ASSIGNED TASK =>
Check every line of the listing below for the word "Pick" and give the number of lines where it appears, with nothing added.

☆ ☆ ☆ ☆

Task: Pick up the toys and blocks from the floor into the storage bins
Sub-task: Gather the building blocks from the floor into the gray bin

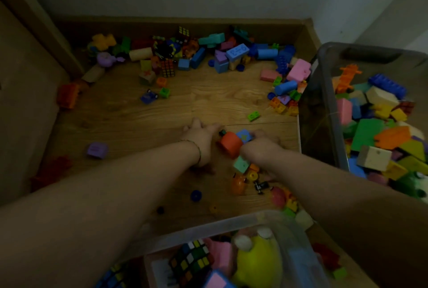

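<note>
Near clear plastic bin (pixel 208 227) waits; left hand (pixel 201 140) spread flat, right hand (pixel 260 147) pinching blue foam cube (pixel 243 135); best cup orange plastic block (pixel 229 144) between both.

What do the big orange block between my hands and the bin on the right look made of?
Big orange block: likely foam or soft plastic, matte, rounded edges, no glare. Grey see-through bin: hard plastic; its wall is translucent.
</note>
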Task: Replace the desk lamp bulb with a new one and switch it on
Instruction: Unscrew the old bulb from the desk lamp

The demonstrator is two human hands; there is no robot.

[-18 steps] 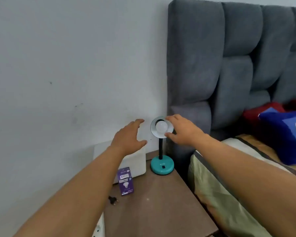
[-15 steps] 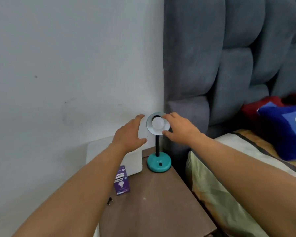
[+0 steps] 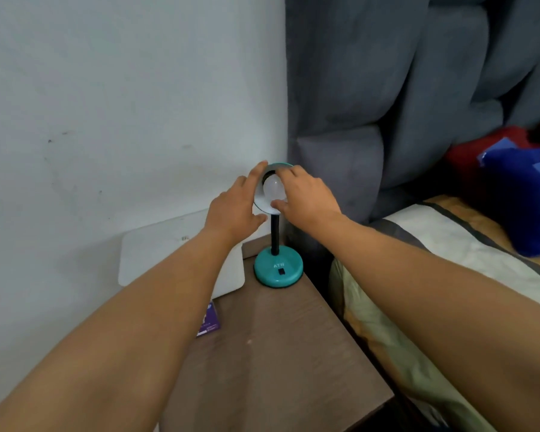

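Observation:
A small desk lamp with a teal base [image 3: 278, 271] and a black neck stands at the back of the brown nightstand [image 3: 281, 363]. Its round shade [image 3: 260, 201] faces me with a white bulb [image 3: 272, 188] inside. My left hand [image 3: 234, 207] spans the shade's left rim, index finger over the top and thumb underneath. My right hand [image 3: 307, 194] comes in from the right, with its fingertips and thumb pinching the bulb. A purple bulb box [image 3: 210, 322] lies on the nightstand, mostly hidden behind my left forearm.
A white box [image 3: 175, 254] leans against the wall left of the lamp. A grey padded headboard [image 3: 387, 88] rises behind it. The bed [image 3: 443, 269] with a blue pillow [image 3: 518, 201] lies right of the nightstand.
My left hand has moved right, from open air onto the shade's rim. My right hand has closed in around the bulb. The view has shifted down and closer.

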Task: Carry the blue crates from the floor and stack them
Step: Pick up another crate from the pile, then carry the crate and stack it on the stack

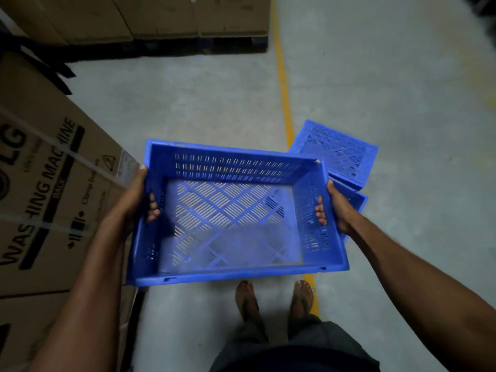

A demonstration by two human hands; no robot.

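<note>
- Grey concrete floor (204,103) underfoot, smooth and mottled, in dim warehouse light.
- Far left: tall cardboard carton (48,183) printed "LG" and "WASHING MACHINE", banded with clear straps, just beside the held crate.
- Top left, at the back: row of plain brown boxes (161,17) on a dark pallet (204,47).
- Left hand (134,200) gripping the left short wall of the blue crate (230,210), fingers hooked through the handle slot, thumb up along the rim.
- Carried off the floor in front of the body, mouth up, long side across the view, slotted walls and bottom, nothing inside.
- Below it: two feet in sandals (247,299) on the concrete.
- Right hand (339,210) gripping the opposite short wall the same way, fingertips showing through the slot.
- Yellow line (284,98) painted on the floor, running from the back toward the feet, partly hidden behind the held crate.
- Right of the line, on the floor: upturned blue crate (335,151), bottom up, lying over a second blue crate (359,202), only a corner of the latter showing past the right hand.
</note>
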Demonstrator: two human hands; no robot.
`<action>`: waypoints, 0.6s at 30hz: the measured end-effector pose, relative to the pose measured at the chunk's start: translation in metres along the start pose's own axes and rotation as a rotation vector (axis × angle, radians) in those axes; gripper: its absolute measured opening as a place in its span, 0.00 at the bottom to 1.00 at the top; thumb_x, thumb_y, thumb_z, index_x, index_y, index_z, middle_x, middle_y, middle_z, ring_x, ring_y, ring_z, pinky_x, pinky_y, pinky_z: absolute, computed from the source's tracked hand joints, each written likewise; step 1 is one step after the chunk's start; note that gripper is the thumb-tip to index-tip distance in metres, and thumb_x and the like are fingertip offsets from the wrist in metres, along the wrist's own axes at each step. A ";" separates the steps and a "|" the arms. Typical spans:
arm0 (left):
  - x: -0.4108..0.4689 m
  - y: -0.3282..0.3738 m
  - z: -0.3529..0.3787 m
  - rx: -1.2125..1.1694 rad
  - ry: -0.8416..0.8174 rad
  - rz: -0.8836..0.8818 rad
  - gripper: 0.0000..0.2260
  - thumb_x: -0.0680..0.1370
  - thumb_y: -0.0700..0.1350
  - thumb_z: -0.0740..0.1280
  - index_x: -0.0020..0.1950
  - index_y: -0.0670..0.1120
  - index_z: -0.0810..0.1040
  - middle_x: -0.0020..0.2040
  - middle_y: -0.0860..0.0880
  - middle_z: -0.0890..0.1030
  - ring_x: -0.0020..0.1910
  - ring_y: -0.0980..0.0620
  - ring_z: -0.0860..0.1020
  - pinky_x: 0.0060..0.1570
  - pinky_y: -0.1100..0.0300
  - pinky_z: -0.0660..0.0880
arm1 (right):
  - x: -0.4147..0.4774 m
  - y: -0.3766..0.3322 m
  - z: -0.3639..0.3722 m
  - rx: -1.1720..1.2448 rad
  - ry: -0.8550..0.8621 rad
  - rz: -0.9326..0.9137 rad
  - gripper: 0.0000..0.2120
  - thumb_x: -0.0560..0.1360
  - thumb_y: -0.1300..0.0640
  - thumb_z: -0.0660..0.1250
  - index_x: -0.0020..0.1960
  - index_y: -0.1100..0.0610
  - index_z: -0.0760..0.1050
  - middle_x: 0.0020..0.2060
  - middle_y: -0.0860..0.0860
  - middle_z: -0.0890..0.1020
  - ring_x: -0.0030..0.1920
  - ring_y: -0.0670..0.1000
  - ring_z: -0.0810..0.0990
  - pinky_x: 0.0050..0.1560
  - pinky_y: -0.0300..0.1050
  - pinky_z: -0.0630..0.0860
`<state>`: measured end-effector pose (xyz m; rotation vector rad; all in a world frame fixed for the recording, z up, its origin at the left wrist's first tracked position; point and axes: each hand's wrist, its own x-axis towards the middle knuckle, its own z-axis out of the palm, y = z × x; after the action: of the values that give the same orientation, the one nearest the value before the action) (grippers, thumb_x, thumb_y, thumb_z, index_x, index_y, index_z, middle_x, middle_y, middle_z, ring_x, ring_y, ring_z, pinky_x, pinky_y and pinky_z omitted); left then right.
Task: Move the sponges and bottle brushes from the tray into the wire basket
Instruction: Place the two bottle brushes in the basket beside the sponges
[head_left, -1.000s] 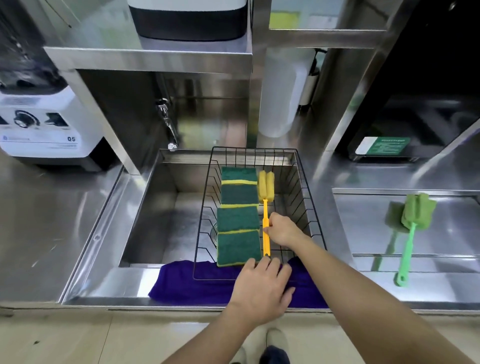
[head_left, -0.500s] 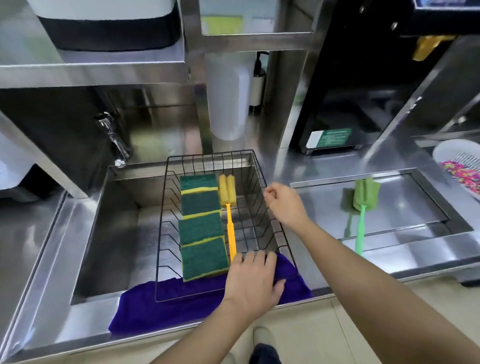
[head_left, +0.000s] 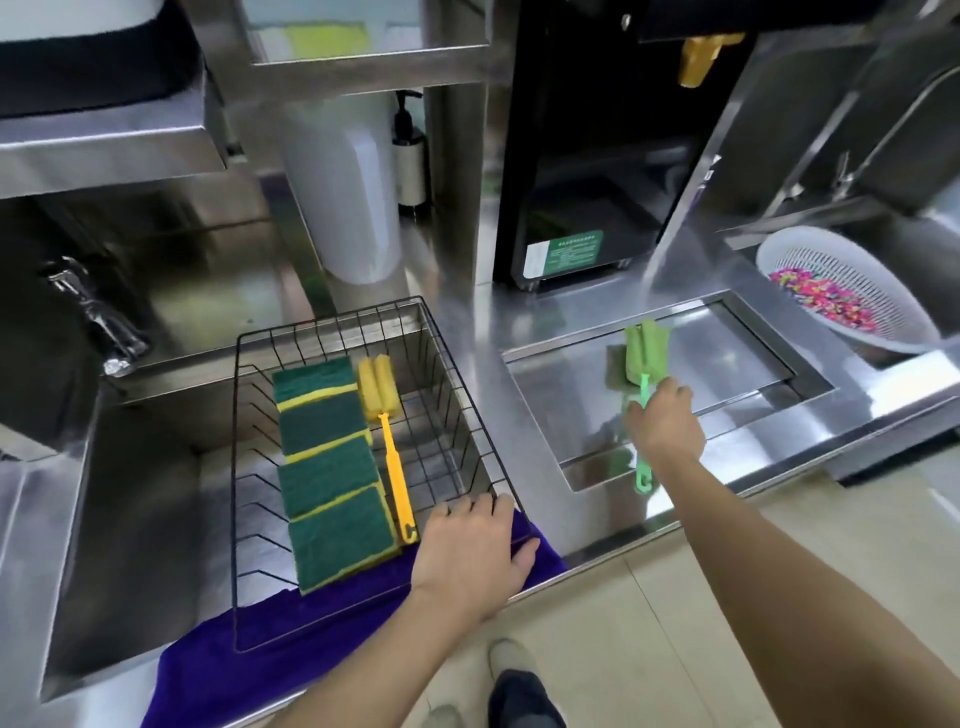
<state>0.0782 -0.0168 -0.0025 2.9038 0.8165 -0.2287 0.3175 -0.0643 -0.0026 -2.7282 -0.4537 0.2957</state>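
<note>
The black wire basket (head_left: 332, 319) stands in the sink and holds several green-and-yellow sponges (head_left: 327, 457) in a row, with a yellow bottle brush (head_left: 395, 467) beside them. My left hand (head_left: 472, 556) lies on the basket's front right rim, fingers hooked over the wire. To the right, a green bottle brush (head_left: 644, 353) lies on the steel tray (head_left: 727, 353). My right hand (head_left: 665, 421) is closed over the middle of its handle, hiding that part.
A purple cloth (head_left: 311, 623) lies under the basket's front edge. A tap (head_left: 98, 322) juts over the sink (head_left: 156, 493) at left. A white colander (head_left: 841, 291) of coloured bits sits at far right. A white cylinder (head_left: 348, 197) and black machine (head_left: 597, 156) stand behind.
My right hand let go of the yellow brush in the basket, swung right to the tray and closed on the green brush's handle. My left hand stayed on the basket rim.
</note>
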 end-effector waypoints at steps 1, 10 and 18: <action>-0.001 0.000 -0.001 -0.003 0.001 -0.001 0.24 0.79 0.62 0.51 0.66 0.47 0.66 0.62 0.48 0.75 0.60 0.48 0.73 0.59 0.52 0.68 | 0.000 0.003 0.001 0.008 -0.040 0.047 0.19 0.76 0.56 0.58 0.63 0.66 0.64 0.61 0.63 0.69 0.58 0.67 0.75 0.55 0.58 0.72; -0.002 -0.001 -0.002 -0.035 0.006 -0.036 0.22 0.79 0.62 0.52 0.64 0.48 0.68 0.60 0.49 0.76 0.58 0.49 0.74 0.57 0.54 0.70 | 0.003 -0.010 -0.001 0.371 -0.170 0.082 0.07 0.70 0.65 0.63 0.35 0.61 0.67 0.33 0.57 0.71 0.38 0.58 0.71 0.32 0.47 0.68; -0.014 -0.020 -0.003 -0.016 -0.019 -0.102 0.23 0.77 0.63 0.54 0.64 0.49 0.69 0.59 0.49 0.76 0.58 0.48 0.73 0.56 0.53 0.66 | -0.024 -0.091 -0.003 0.664 -0.225 -0.219 0.03 0.76 0.63 0.63 0.45 0.58 0.69 0.32 0.48 0.72 0.34 0.50 0.72 0.33 0.41 0.68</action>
<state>0.0558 -0.0065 0.0014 2.8438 0.9596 -0.2568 0.2717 0.0072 0.0385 -1.9910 -0.5843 0.5787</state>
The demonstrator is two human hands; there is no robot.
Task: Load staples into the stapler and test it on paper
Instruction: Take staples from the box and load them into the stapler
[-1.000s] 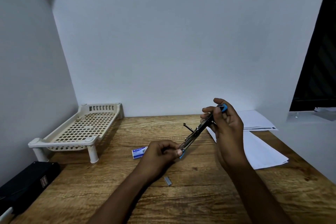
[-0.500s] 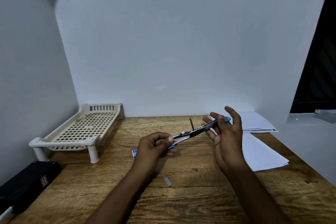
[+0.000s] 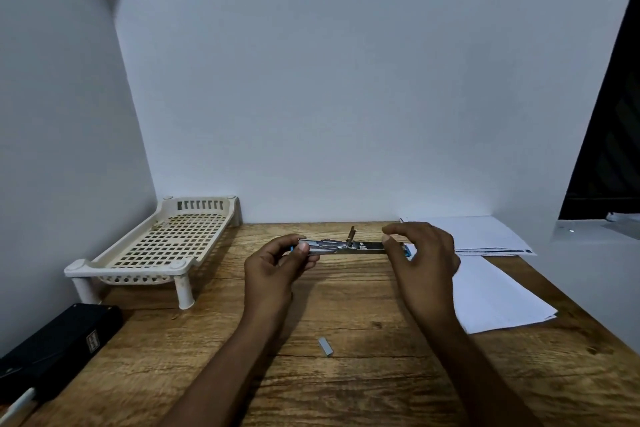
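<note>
A small stapler [image 3: 341, 247], metal with blue ends, is swung fully open and held level above the wooden table [image 3: 346, 381]. My left hand [image 3: 277, 265] pinches its left end between thumb and fingers. My right hand [image 3: 424, 262] grips its right end, thumb on the metal arm and fingers spread above. A thin dark part sticks up from the stapler's middle. A loose strip of staples [image 3: 326, 346] lies on the table in front of my hands. White paper sheets [image 3: 495, 291] lie at the right. The staple box is hidden behind my left hand.
A cream perforated plastic rack [image 3: 162, 246] stands at the back left against the wall. A black box [image 3: 59, 347] lies at the front left corner, with a white pen-like tip below it. White walls close the left and back sides.
The stapler has turned from steeply tilted to level and risen a little. My left hand moved up and left with its end; my right hand spread its fingers over the right end.
</note>
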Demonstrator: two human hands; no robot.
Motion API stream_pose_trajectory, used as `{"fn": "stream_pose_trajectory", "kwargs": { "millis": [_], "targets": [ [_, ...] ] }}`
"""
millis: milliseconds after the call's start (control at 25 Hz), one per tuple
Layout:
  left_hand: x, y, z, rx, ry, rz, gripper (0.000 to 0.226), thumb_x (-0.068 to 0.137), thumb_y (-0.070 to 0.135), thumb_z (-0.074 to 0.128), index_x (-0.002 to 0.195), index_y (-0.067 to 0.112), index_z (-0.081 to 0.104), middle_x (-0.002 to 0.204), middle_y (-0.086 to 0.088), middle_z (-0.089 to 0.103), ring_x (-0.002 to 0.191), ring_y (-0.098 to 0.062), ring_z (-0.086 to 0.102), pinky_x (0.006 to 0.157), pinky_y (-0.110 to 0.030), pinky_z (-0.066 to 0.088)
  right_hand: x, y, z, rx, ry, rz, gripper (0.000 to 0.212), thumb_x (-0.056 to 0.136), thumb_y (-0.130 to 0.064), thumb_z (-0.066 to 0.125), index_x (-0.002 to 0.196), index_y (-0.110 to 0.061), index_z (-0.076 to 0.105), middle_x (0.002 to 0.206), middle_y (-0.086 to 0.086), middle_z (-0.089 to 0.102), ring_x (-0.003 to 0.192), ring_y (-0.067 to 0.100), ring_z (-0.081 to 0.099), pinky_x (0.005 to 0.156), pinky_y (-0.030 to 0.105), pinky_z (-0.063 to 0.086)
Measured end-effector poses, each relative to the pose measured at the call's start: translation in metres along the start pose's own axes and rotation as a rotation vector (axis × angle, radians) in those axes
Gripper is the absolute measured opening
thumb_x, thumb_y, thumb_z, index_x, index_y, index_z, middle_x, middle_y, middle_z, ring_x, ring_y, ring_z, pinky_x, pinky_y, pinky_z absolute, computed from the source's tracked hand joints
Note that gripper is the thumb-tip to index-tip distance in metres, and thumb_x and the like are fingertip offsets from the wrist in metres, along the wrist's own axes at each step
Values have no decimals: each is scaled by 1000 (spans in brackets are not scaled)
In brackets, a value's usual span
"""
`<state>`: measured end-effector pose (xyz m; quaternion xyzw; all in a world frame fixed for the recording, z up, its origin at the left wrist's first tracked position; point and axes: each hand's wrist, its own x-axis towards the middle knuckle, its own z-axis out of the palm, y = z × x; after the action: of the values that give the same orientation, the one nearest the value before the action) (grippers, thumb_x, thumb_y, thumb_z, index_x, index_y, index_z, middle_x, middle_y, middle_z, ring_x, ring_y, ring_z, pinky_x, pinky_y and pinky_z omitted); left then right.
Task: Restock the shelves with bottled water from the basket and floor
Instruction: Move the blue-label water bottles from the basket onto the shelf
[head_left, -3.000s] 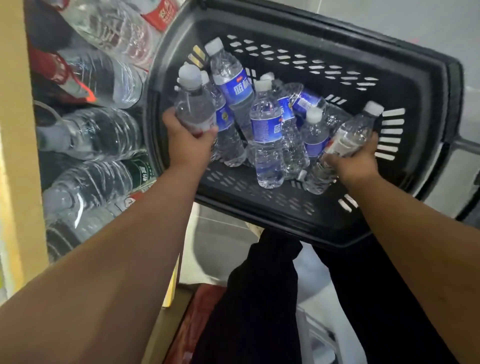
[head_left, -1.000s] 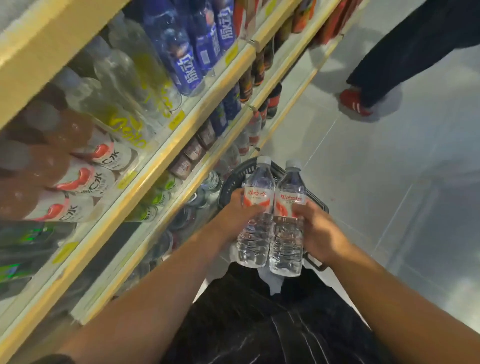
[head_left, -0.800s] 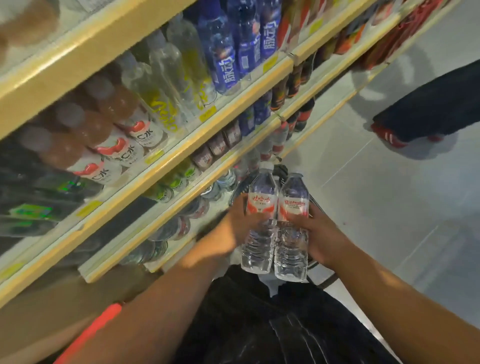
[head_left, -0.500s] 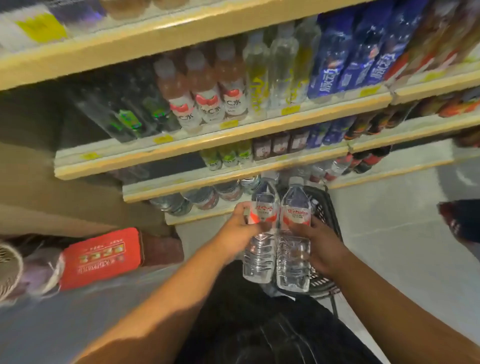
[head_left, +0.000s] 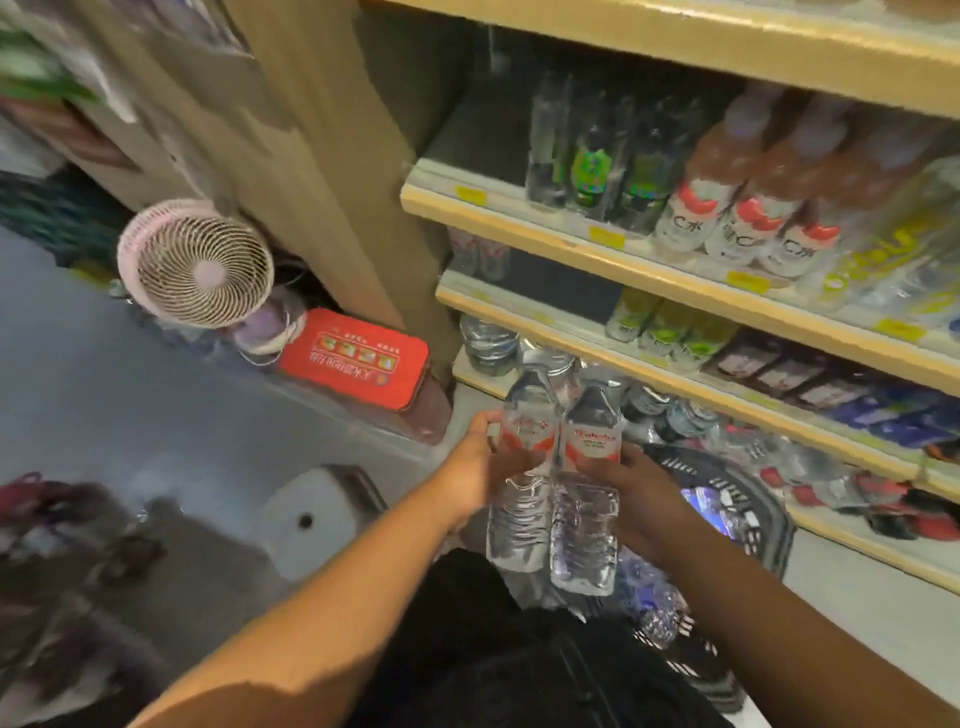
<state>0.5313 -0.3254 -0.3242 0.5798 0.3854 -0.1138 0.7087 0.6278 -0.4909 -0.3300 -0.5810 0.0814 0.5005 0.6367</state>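
Both hands are up in front of the shelves, each wrapped around a water bottle: left hand (head_left: 480, 467) grips the left bottle (head_left: 522, 467), right hand (head_left: 641, 501) grips the right bottle (head_left: 587, 488), and the two bottles are upright and pressed side by side. Off to the left there's a pink fan (head_left: 196, 262) and a red tin (head_left: 356, 358) sitting beside the shelf's end panel. Behind the right wrist is the black basket (head_left: 763, 512), just below the bottom shelf's (head_left: 852, 551) front edge.
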Motion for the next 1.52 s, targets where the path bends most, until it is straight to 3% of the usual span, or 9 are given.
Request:
{"fn": "stream_pose_trajectory", "kwargs": {
  "millis": [120,360,640,800,960,1160,1240,1360,1520],
  "targets": [
    [10,-7,-55,-16,49,47,69,77,14,82,134,16,41,110,-3,66,95,-17,67,84,-36,58,25,-5,48,-58,-46,15,68,59,-14,85,121,-12,59,113,14,70,104,34,66,77,44,52],
    [27,6,-147,2,76,103,64,82,12,77,136,18,44,104,11,64,77,13,64,58,-7,49,84,-15,130,-181,-52,45,69,58,-16,83,122,-14,56,108,11,73,101,37,68,88,58,53],
    [56,-7,-190,-93,84,6,58,79,19,80,128,28,51,102,12,68,89,-1,66,66,-14,51,135,-18,159,-294,-140,106,74,60,-22,86,127,-13,56,112,12,72,99,33,70,86,51,54],
    [76,-22,-185,-117,124,-38,68,70,40,86,129,22,56,113,3,71,105,-14,68,94,-42,54,171,-18,146,-360,-173,194,66,68,-16,78,129,-10,53,108,15,73,97,38,70,91,60,51],
    [112,-26,-171,-205,264,-52,53,80,1,76,128,0,54,106,-7,68,91,-9,68,80,-20,55,216,-18,131,-402,-168,237,64,65,-12,76,126,-16,57,105,10,74,93,33,72,85,55,55],
    [179,-64,-174,-167,310,-86,65,64,58,82,121,33,63,115,7,71,108,-18,67,96,-46,52,286,8,111,-444,-193,275,61,69,-23,82,125,-20,58,113,7,72,101,29,70,84,50,55],
    [208,-80,-176,-214,318,-45,51,70,40,82,116,30,64,114,4,72,108,-17,67,96,-41,52,314,21,104,-458,-191,259,58,74,-21,76,128,-17,56,113,5,72,100,24,71,77,43,56],
    [246,-92,-174,-307,350,-7,52,77,12,81,124,12,60,117,-8,69,111,-25,65,93,-39,55,344,29,91,-449,-206,198,48,76,-14,75,121,-16,59,110,9,72,100,28,68,86,53,54],
    [289,-80,-170,-285,350,107,73,64,11,87,129,8,55,117,-10,69,108,-24,68,92,-40,56,369,16,83,-482,-246,36,49,78,-3,71,123,-17,57,111,7,72,98,17,70,79,29,55]
  ]
}}
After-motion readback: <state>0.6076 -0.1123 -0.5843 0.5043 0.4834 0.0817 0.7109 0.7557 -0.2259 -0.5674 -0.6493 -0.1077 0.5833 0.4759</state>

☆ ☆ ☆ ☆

TASK RESULT =>
2